Ambos contaram que o governo prometeu o equivalente
a R$ 3.000 a quem perdeu o filho na tragédia - há 30 anos
impera a política do filho único
no país. Eles tentaram organizar um protesto, mas policiais
desfizeram a aglomeração.
Adeus, abertura
O governo chinês foi elogiado
por um inédito grau de abertura no fluxo de informações sobre o terremoto e pelo acesso
relativamente livre de jornalistas às áreas destruídas. Mas liberalização já virou passado.
Editores chineses contaram
à reportagem da Folha que receberam ordens do governo de
dar prioridade a histórias sobre
heroísmo no resgate e na eficiência do governo, e não tocar
no assunto das chamadas "escolas tofu", que desabaram.

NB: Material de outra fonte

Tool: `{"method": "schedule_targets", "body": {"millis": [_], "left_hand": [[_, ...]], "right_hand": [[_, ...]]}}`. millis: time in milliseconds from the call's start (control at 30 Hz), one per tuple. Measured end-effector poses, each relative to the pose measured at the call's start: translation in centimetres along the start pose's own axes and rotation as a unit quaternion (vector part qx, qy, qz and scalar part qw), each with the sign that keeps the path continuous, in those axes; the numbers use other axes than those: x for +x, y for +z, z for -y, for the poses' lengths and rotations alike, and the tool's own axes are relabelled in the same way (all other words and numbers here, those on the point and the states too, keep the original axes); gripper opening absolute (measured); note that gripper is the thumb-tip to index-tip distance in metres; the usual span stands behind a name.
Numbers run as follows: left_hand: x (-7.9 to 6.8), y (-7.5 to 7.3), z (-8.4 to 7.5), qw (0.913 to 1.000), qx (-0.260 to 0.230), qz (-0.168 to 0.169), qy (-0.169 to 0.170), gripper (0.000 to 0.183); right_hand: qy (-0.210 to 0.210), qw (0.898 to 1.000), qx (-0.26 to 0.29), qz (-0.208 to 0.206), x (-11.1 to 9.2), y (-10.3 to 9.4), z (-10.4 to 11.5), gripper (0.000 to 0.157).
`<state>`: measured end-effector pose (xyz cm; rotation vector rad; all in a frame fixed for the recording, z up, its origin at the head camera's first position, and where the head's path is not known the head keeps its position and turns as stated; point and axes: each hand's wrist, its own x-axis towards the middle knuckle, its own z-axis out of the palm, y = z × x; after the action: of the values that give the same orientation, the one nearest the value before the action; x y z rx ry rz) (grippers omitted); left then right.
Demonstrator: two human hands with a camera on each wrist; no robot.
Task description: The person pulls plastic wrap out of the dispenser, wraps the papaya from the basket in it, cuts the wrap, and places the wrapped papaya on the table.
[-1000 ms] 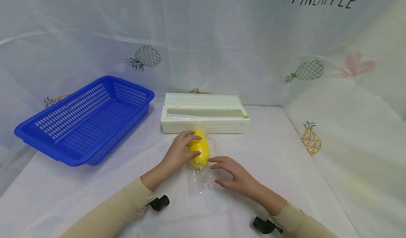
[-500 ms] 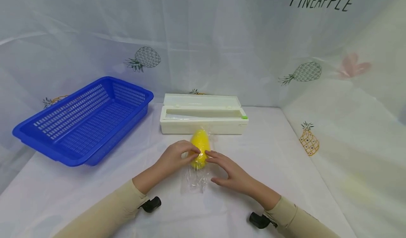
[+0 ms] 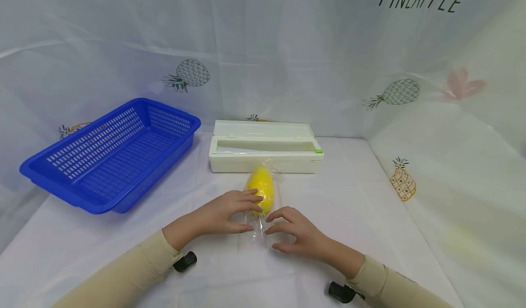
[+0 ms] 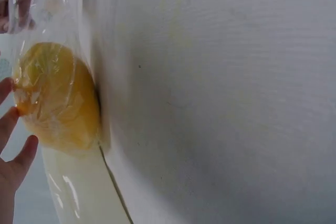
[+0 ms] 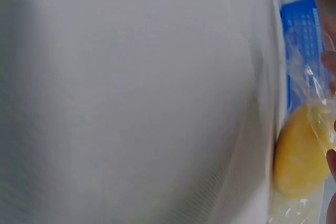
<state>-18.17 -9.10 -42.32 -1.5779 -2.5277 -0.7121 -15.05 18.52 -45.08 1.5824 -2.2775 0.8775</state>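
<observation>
A smooth yellow oval fruit (image 3: 262, 180), mango-like in shape, lies wrapped in clear plastic film. Spread fingers of my left hand (image 3: 223, 212) rest on its near left side, the thumb held apart below. A crinkled tail of the film (image 4: 55, 3) sticks out from the near end. My right hand (image 3: 302, 235) is just right of this tail, fingers loosely bent, fingertips close to the film and gripping nothing visible. In the right wrist view, the fruit (image 5: 302, 153) shows at the right edge with fingertips beside the film.
Directly behind the fruit stands a long white film dispenser box (image 3: 238, 164), its lid raised and film inside. A blue perforated basket (image 3: 123, 155) sits at the back left. A white cloth (image 3: 349, 198) covers the table, with pineapple-printed curtain (image 3: 283, 61) around it.
My left hand first gripped the fruit's upper part, then pinched at its side, and now lies lower with fingers spread. My right hand touched the fruit's right side and has drawn back slightly.
</observation>
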Motion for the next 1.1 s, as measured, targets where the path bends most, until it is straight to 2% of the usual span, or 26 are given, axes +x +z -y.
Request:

Oficialmente, a mídia estatal
chinesa diz que o acesso às zonas afetadas pelo terremoto
ainda é sem restrições.
"Se as escolas tivessem sido
construídas de acordo com o
código de construção, elas não
desabariam imediatamente
após um terremoto", diz Liang
Wei, vice-diretor de Planejamento Urbano do Instituto de
Desenho da Universidade
Tsinghua. "Elas tinham problemas de desenho ou de procedimento construtivo."
O Departamento de Educação de Sichuan divulgou uma
lista com as cinco causas dos
desmoronamentos: magnitude
do terremoto; coincidência
com o horário das aulas; salas
superlotadas, o que dificultou a
fuga; o fato de muitas escolas
serem construções antigas;
problemas no desenho delas,
que não previa terremotos.
"Quando um terremoto mais
forte acontece, eles [os prédios] podem sofrer rachaduras,
algumas partes podem entortar, mas eles não desabam imediatamente, como aconteceu
em Sichuan", escreveu em seu
blog o engenheiro pequinês
Wang Bangjin.
Evitar problemas
Um reconhecido escritor de
Xangai, Yu Qiuyu, escreveu em
seu blog que os pais deveriam
"evitar a criação de mais problemas". Ele disse que a "mídia
ocidental anti-China" iria utilizar o protesto dos pais para "estragar a imagem do país" e que
as escolas teriam desabado de
qualquer jeito.
Se há dois meses a opinião do
escritor teria sido aplaudida
pelo nacionalismo que impera
na internet chinesa, desta vez a
reação foi contrária. Internautas o atacaram, dizendo que ele
"não tem coração" e que só queria bajular o governo.